Last year around this time I was out on seas sailing on a ship with the thought of pursuing an MBA. Squeezing time out of the busy routines on board, I remember digging deep into Smurfit blog and reading Richard Morris’ piece on his experience of GNAM at Yale! A year later, I couldn’t be any more excited to have got a chance to go through the same experience. Smurfit school is a part of GNAM – Global Network for Advanced Management.
Along with 5 other classmates, I was fortunate enough to virtually attend a module on ‘Behavioral Science of Management’ at Yale School of Management. On Monday morning we started with a session by Professor Nathan Novemsky on ‘Aggregating Opinions and Group Decision Making’. The insightful session’s key takeaway: When eliciting information from a group of people, it is important to make sure that:
1. There is diversity.
2. There is independence.
3. There is an incentive and opportunity for all knowledgeable people to contribute (all information is extracted).
Tuesday’s session, hosted by Professor Gal Zauberman, revolved around the concept of how companies use perks and novelties to improve consumer experiences. Remember seeing chocolate in the hotel room, which uplifts the mood almost instantly? Yes, Gal spoke about it in great detail and kept us hooked. The following afternoon Professor Zoë Chance’s lecture on ‘Key to Influence and Persuasion’ glued us all to the screen. Zoë talked about the time when she worked for Mattel (think Barbies) to understand the behavior of kids playing with Barbie dolls and how consumer behavior is important to make business decisions.

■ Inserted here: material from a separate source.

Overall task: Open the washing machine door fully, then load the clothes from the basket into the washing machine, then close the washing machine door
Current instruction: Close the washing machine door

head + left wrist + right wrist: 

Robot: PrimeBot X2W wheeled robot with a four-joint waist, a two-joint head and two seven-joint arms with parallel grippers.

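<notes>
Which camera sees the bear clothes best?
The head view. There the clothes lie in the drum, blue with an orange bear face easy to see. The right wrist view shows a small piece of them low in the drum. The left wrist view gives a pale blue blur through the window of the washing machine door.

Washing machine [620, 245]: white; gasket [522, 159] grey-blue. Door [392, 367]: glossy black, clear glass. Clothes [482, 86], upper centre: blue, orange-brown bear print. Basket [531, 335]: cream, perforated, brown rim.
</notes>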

On Wednesday and Thursday, we had super engaging lectures delivered by Professor Shane Fredrick and Professor Nick Barberies. Prof. Shane’s lecture kickstarted with the classic ‘bat and ball question’: if a baseball bat and a ball cost $1.10 together, and the bat costs $1.00 more than the ball, how much does the ball cost? Prof. Nick then weaved the trick question to ‘Dual Systems and Choice Architecture’ and elaborated about the subject in great detail. On the other hand, Prof. Nick’s session focused on behavioral finance; in particular, on applications of cognitive psychology to understanding investor trading behavior and the pricing of financial assets.
Amidst all these lectures, Yale’s team included a fun element: a trivia games session that served as a good platform to network with participants from other schools.
The highlight of Yale’s GNAM was the session on Friday by Professor Daylian Cain on ‘Negotiating Mindsets’. When it is all about price (win vs. lose), how aggressive should you be in negotiations? When should you stop pushing for more? The group of participants was divided into buyers and sellers, and both parties had to close a deal on a wooden bench for a certain price. I was matched up by participants from UC Berkeley and IE Business School and it was a fun 10 min negotiation. $1200 settlement for polished wood isn’t so bad (at least for a seller)–is it? Prof. Cain collected data of various offers and counteroffers, turned the data into infographics, and detailed on what we can learn from the personalized patterns of concessions. Oh yes! By the end of the class, we did learn to negotiate like a pro.
We bid adieu to our mates from all parts of the globe on the following evening. It had been an experience full to the brim with loads of opportunities to network, learn, engage, and negotiate better. We Smurfiteers did make the most of it even though it was held virtually!